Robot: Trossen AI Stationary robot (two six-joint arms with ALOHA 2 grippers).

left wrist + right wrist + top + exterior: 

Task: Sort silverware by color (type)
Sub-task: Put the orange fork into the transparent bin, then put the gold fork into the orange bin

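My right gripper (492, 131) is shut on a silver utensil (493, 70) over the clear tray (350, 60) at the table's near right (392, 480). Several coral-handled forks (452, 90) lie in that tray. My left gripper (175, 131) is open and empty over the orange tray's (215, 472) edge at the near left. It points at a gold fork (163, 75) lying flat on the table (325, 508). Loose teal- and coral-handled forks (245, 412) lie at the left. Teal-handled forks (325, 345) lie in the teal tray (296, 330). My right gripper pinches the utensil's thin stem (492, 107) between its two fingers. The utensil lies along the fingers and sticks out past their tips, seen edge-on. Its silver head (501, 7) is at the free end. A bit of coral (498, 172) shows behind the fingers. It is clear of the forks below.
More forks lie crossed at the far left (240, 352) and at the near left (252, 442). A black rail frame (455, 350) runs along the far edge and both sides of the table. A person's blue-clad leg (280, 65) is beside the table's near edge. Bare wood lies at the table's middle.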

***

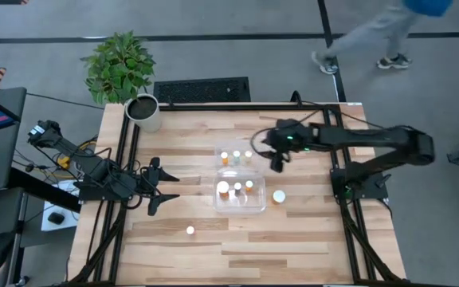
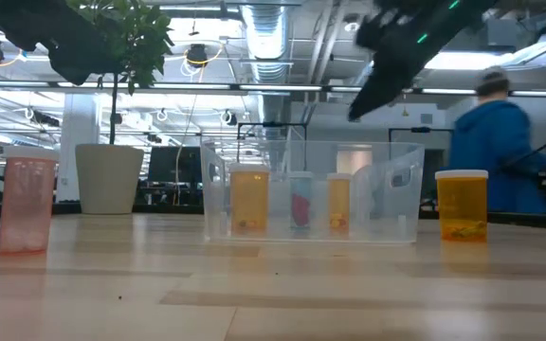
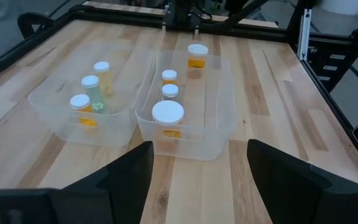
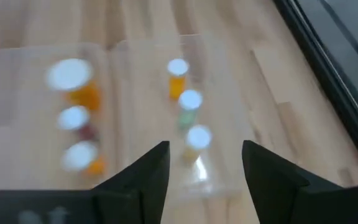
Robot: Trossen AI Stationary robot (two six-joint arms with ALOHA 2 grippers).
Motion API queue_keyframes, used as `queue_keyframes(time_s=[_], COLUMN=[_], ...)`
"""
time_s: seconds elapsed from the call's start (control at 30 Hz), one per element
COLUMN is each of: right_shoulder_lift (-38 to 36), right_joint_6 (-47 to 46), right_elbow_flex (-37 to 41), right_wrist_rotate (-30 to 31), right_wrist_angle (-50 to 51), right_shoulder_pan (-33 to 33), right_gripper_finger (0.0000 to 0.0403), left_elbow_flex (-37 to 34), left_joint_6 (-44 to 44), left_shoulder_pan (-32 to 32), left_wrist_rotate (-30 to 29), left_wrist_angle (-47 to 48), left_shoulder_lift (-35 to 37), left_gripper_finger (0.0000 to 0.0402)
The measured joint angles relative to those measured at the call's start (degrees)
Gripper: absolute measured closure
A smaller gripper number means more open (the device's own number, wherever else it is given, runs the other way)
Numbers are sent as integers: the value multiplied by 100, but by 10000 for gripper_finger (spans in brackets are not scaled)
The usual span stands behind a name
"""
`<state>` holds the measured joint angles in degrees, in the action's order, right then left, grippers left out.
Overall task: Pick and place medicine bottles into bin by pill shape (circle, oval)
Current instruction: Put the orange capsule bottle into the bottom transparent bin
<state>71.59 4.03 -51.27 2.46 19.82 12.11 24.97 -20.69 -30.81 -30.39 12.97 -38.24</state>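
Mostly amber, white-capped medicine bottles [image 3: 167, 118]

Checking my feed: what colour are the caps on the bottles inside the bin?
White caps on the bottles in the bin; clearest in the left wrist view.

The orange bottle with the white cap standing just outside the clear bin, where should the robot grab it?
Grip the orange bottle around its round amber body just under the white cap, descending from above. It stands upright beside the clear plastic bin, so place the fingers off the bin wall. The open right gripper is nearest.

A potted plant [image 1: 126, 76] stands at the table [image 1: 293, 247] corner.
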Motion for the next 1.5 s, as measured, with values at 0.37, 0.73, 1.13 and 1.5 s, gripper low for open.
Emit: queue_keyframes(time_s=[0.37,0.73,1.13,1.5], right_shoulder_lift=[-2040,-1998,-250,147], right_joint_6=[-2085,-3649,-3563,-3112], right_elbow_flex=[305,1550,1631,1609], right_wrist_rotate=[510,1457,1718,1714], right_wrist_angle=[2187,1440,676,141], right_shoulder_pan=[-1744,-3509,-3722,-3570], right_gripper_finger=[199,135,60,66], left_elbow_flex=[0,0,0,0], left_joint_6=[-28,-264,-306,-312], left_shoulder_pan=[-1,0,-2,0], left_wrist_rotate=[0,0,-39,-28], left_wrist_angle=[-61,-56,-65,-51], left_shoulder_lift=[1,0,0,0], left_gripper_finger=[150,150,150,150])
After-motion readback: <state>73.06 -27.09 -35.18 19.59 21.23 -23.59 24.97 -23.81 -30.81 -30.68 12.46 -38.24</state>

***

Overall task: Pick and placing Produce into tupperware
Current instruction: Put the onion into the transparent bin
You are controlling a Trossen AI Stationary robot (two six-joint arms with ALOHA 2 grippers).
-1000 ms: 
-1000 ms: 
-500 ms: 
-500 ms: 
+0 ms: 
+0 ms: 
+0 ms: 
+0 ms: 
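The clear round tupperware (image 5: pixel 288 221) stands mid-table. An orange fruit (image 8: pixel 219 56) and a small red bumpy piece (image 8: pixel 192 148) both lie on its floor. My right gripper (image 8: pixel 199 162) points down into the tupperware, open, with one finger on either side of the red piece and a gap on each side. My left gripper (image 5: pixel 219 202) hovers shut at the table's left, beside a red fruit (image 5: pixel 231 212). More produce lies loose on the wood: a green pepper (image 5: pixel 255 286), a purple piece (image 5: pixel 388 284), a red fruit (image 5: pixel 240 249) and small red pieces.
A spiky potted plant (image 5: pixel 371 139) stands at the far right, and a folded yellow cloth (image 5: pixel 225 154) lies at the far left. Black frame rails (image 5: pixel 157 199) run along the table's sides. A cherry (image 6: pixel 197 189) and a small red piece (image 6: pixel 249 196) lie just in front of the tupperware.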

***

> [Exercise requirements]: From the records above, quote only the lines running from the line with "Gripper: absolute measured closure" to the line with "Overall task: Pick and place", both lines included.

> [Solution to this problem]:
Gripper: absolute measured closure
A smaller gripper number means more open (the device's own number, wherever else it is given, runs the other way)
Numbers are sent as integers: the value multiplied by 100, but by 10000 for gripper_finger (spans in brackets are not scaled)
The usual span stands behind a name
"""
`<state>` holds the measured joint angles in degrees, in the action's order, right then left, grippers left out.
Overall task: Pick and place medicine bottles into bin by pill shape (circle, oval)

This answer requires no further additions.